Sunday, 6 August 2017

Icarus at pride


From Crete, to playing at the Railway Roots Club then Brighton Pride - with the Icarus boy dropping by (feet still firmly off the ground - is that an oxymoron, can feet be firmly off?) and today its BHAFC v Atletico Madrid, goodness its a busy few days but I guess I have to go back to work at some point. Have just written tomorrow's list - it'll take a week just to get through it. Ah well, once I am in the swing it'll be fine. Looking forward to this album coming out though - next week:




Thursday, 3 August 2017

The end is the beginning again

And then it ended, closing the Crete chapter although only physically for the memories will linger. This really has been about re-charging, writing new tunes, even if the words are still a little allusive, and spending  quality time with the kids which is getting harder and harder to do, now that they are close to flying. But life moves on and we move with it, today we move back to the wet and wild UK (or so we have been told). But things to go back to, I am playing at the Railway Roots Night, its 'gay pride' in Brighton this weekend and that's just a couple of things for starters and a lot to look forward to. But I can light a candle (drowning in a sea of wax here) to the less fortunate, the homeless and the refugees while counting my blessings that its them and not me, though I wish it were no one at all (wonder if I could fit that line round a chorus? I will sing about this on Friday, I think, and one day I might even post it on this blog - since Dan has agreed to film me recording some songs which I can post - hmm, watch this space, it might be okay. In the meantime, when we drive to the beach we car dance and sing along to this:





Wednesday, 2 August 2017

The walk to the Hidden Chapel of the Black Madonna

Old Olive...
Church of St George mosaic 
The Chapel of the Black Madonna
This has to be one of my favourite paintings of all time - though the 'wee man' Jesus is a bit old for the role -  its thought that the first inhabitants of Vamos on Crete were Arab pirates.

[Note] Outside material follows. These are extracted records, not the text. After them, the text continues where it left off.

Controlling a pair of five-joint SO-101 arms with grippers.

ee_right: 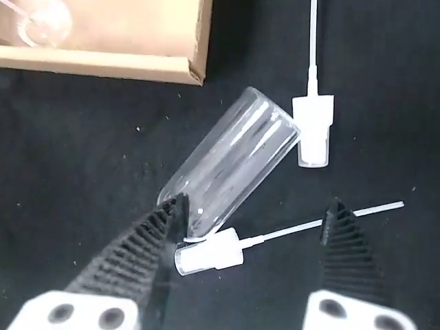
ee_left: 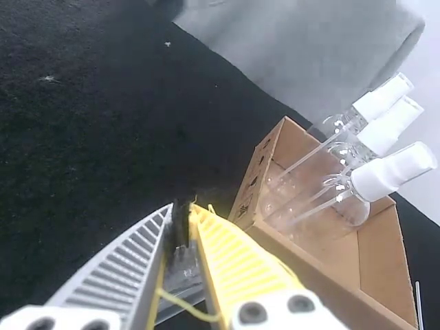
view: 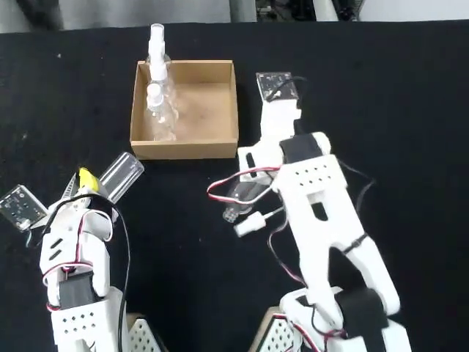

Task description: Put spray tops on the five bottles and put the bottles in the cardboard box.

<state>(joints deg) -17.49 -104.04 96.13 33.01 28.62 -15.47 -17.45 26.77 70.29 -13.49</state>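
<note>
Left hand (ee_left: 183, 210) first: its grey and yellow fingers are closed on a clear bottle (view: 123, 172) with no top, held tilted off the bench (view: 381, 110) just short of the cardboard box (view: 183, 150). I judge it is held up like that so a top can be fitted from the other side. I cannot tell which end of it points outward.

The right hand (ee_right: 258, 205) hangs open over the bench, its two black fingers spread wide and gripping nothing. Between and just beyond them lies the other uncapped bottle (ee_right: 230, 161), on its side and slanted, its far end near the box corner. One spray top (ee_right: 206, 252) lies against the near end of that bottle, its thin tube running out across the bench between the fingers. A second spray top (ee_right: 313, 130) lies just beside the bottle, its tube pointing away. With the fingers straddling the nearer top, that looks to me the likely next thing to be picked up.

Inside the box, three capped bottles (view: 165, 121) are packed against one wall, which leaves room for the last two.

I can make out no label, brand or writing on bottles, tops or box.
</note>
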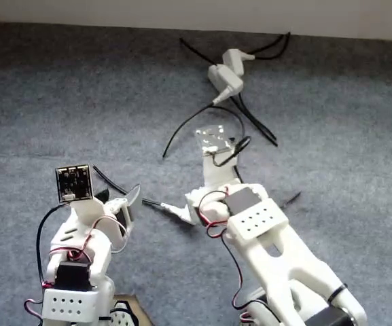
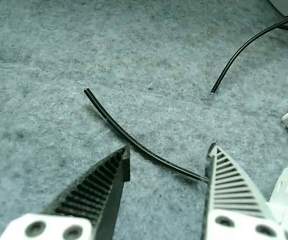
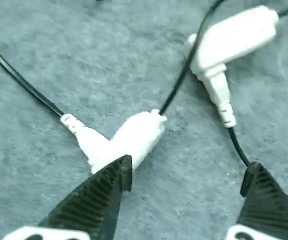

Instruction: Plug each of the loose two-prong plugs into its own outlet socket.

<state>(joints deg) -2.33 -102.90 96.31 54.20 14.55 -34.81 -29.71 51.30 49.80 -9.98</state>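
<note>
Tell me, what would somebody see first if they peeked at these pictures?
Probably the two white plug pieces, lying among thin black cables near the far side of the grey carpet. Next come the right end effector, open and facing those pieces, and the left end effector, open over a loose black cable.
</note>
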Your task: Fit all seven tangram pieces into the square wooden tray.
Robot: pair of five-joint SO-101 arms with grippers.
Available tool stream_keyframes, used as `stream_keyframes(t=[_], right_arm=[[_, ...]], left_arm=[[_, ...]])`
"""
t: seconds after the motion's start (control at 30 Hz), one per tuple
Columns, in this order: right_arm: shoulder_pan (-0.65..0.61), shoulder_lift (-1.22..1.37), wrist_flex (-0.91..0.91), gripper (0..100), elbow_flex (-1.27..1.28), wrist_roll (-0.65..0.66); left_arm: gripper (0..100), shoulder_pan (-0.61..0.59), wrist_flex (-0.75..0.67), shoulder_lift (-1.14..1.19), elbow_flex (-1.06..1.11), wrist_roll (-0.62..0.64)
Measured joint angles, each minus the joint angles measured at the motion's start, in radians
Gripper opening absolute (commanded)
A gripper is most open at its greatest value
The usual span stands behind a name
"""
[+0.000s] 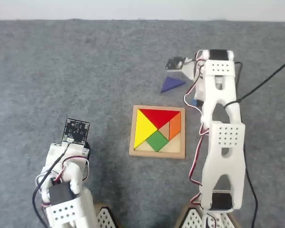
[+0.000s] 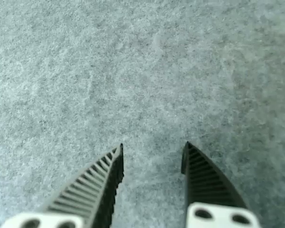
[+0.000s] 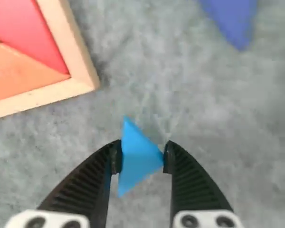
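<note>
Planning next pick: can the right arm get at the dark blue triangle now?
Probably not yet: its hand is shut on the light blue triangle. Otherwise the dark blue triangle lies on open mat nearby, with nothing between.

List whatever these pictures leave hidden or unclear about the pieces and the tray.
Light blue piece: high view, right arm covers nearly all of it; right wrist view, the right claw covers its sides.
Purple triangle: right wrist view, cut off by the picture's edge.
Tray: right wrist view, one corner in frame; high view, too small to tell bare wood from a pale piece.
</note>
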Motion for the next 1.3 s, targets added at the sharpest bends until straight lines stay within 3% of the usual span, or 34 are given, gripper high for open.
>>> stream_keyframes(t=[0.3,0.57,0.73,1.1,1.3], right_arm=[[-0.06,-0.244,0.005,6.1,0.101,-0.133],[-0.233,-0.669,0.005,6.1,0.583,-0.258],[-0.391,-0.882,-0.043,0.9,0.921,-0.301],[-0.626,-0.901,-0.319,5.4,1.162,-0.48],[-0.667,-0.819,-0.425,5.4,1.206,-0.529]], left_arm=[[19,0.0,0.0,0.0,0.0,0.0],[19,0.0,0.0,0.0,0.0,0.0],[19,0.0,0.0,0.0,0.0,0.0],[19,0.0,0.0,0.0,0.0,0.0],[19,0.0,0.0,0.0,0.0,0.0]])
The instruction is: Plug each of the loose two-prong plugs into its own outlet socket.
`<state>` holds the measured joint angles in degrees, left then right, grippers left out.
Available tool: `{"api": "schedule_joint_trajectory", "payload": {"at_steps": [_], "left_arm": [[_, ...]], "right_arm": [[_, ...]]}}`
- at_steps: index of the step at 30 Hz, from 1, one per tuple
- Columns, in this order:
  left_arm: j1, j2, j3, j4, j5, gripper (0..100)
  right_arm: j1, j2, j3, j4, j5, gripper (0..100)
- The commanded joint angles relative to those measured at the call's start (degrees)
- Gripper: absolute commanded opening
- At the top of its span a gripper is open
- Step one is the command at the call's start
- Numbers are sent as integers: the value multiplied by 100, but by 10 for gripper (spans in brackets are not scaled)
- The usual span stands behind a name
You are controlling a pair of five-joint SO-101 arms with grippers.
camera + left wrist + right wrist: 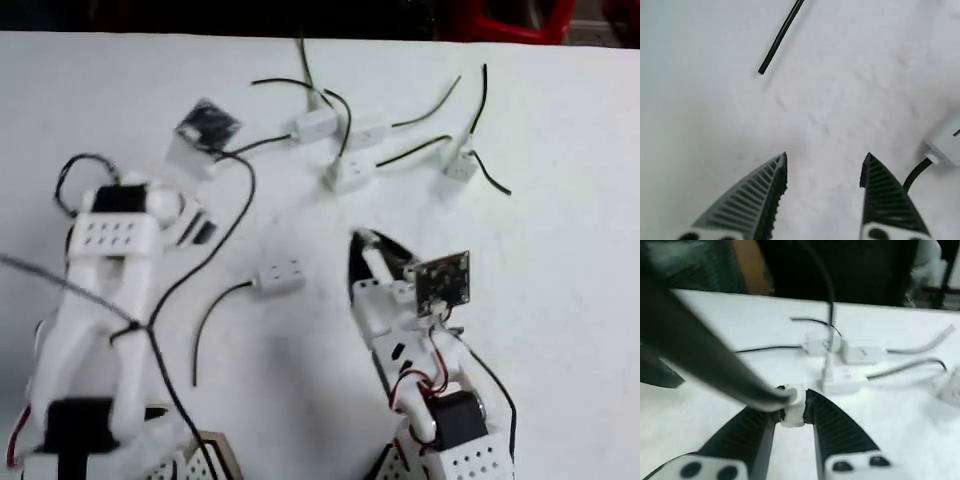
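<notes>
Right wrist view has the right gripper pinching a white plug, the nearest socket block lying straight ahead of it, while the left gripper hangs spread over the table.

1. Lit brightly and evenly from above in the high view, bleaching the white table almost flat.
2. Casts only faint, soft-edged shadows beside the near socket block and along its black lead.
3. Falls off to near black past the table's far edge.
4. In the left wrist view, leaves a pale grey shadow next to the cut cable end. Lights one finger of the left gripper grey and keeps the other dark.
5. In the right wrist view, picks out the white plug brightly between the dark pads of the right gripper. Silhouettes a thick black cable close to the lens against the glaring tabletop, with the room beyond dim.
</notes>
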<state>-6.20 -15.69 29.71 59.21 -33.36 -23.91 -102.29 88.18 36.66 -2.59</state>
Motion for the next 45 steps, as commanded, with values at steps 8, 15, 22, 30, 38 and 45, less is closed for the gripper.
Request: {"api": "schedule_joint_trajectory", "payload": {"at_steps": [8,15,22,30,38,45], "left_arm": [[-813,-2510,2154,-88,1424,241],[-1033,-2712,3446,-1301,1556,241],[-1033,-2712,3859,-1705,1538,241],[-1033,-2712,3877,-1670,1538,241],[-1033,-2712,3877,-1670,1538,241],[-1033,-2712,3877,-1670,1538,241]], "right_arm": [[-954,2369,-1618,224,97,17],[-1253,4699,-2716,233,0,21],[-1481,5868,-3147,-48,0,17],[-1349,7266,-3174,-1191,-484,17],[-840,8084,-3174,-2035,-580,17],[-787,8136,-3138,-1912,-598,17]]}}
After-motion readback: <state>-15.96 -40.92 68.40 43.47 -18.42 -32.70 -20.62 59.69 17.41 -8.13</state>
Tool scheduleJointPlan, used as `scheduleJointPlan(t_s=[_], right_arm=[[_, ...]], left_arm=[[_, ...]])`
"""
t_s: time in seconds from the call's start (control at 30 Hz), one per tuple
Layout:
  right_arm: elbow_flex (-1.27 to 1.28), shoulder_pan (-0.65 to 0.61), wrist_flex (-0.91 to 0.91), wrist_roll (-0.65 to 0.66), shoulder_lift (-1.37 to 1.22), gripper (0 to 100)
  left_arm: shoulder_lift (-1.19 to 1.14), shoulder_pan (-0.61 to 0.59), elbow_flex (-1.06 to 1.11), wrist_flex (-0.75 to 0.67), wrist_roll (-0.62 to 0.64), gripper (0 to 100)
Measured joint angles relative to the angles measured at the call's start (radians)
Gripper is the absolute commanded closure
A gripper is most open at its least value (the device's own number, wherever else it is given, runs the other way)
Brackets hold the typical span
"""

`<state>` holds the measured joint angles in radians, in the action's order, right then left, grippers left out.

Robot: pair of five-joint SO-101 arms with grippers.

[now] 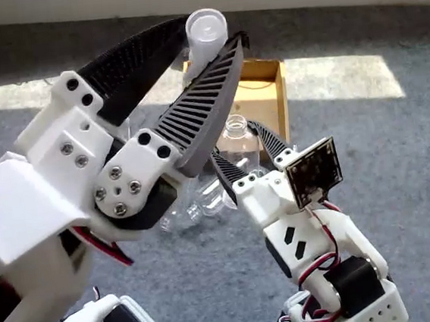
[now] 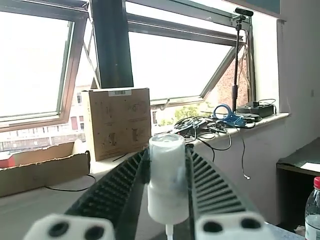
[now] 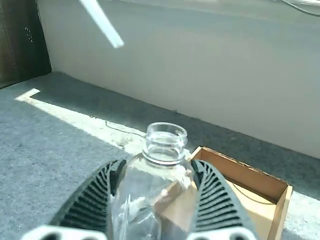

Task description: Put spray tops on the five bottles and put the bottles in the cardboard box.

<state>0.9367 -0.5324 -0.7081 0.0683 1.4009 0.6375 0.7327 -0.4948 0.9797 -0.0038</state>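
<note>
**A:** White plastic came nearest: the spray top (image 2: 167, 170) sat clamped between the ribbed black fingers of the left pincer (image 1: 211, 39), raised well above the grey surface (image 1: 400, 189).

**B:** And its dip tube?

**A:** The dip tube (image 3: 102, 22) ran from the collar back toward that arm's own wrist. From the right wrist camera it showed as a slanted white stick up over the bottle, its free end well apart from the mouth.

**B:** Where was the bottle?

**A:** Lower and a little farther out. The right pincer (image 1: 236, 145) was closed on the body of a clear bottle (image 3: 164, 145), which stood upright with its mouth open and no top on it.

**B:** So what did the joining turn on?

**A:** Alignment, I judged. The tube's long axis slanted while the bottle's stood upright. The tube end seemed to hang above the mouth and off to one side, not over it. The left arm held the part that had to come down, so it would need to tilt until the two axes matched.

**B:** And beyond them?

**A:** Below the two pincers lay loose clear bottles (image 1: 197, 208) on their sides on the surface; I couldn't count them. Farthest stood the cardboard box (image 1: 269, 87), open side up, just behind the held bottle.
</note>
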Motion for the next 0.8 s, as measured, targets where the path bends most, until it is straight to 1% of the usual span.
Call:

The fact that Crete straddles the Cretan Sea and the Libyan Sea and is a direct link to North Africa suggests this image is not as unusual as it might seem - though quite rare in its own right. I like the walk there and coming across it in a now rough terrain - and quite hidden, you can just stumble across it but its unlikely you would because the route is well of any beaten track. As it was we had to negotiate all sorts, even exploding poppies - and blimey they can be scary.


Thistle


Wild fennel - the woods round the Chapel are full of flowers, sage, fennel and the like.... and this song is by a friend of my mine about growing plants in the face of adversity - Mike Reinstein and The Gardener of Aleppo, great: 




Tuesday, 1 August 2017

Walking days

Today the weather is threatening to change and a rather alien looking cloud is sitting eerily on the horizon. Thus far it hasn't moved but it might. But that's okay because we are shortly going to vote on where we go for a walk. Here are some of the options from last year.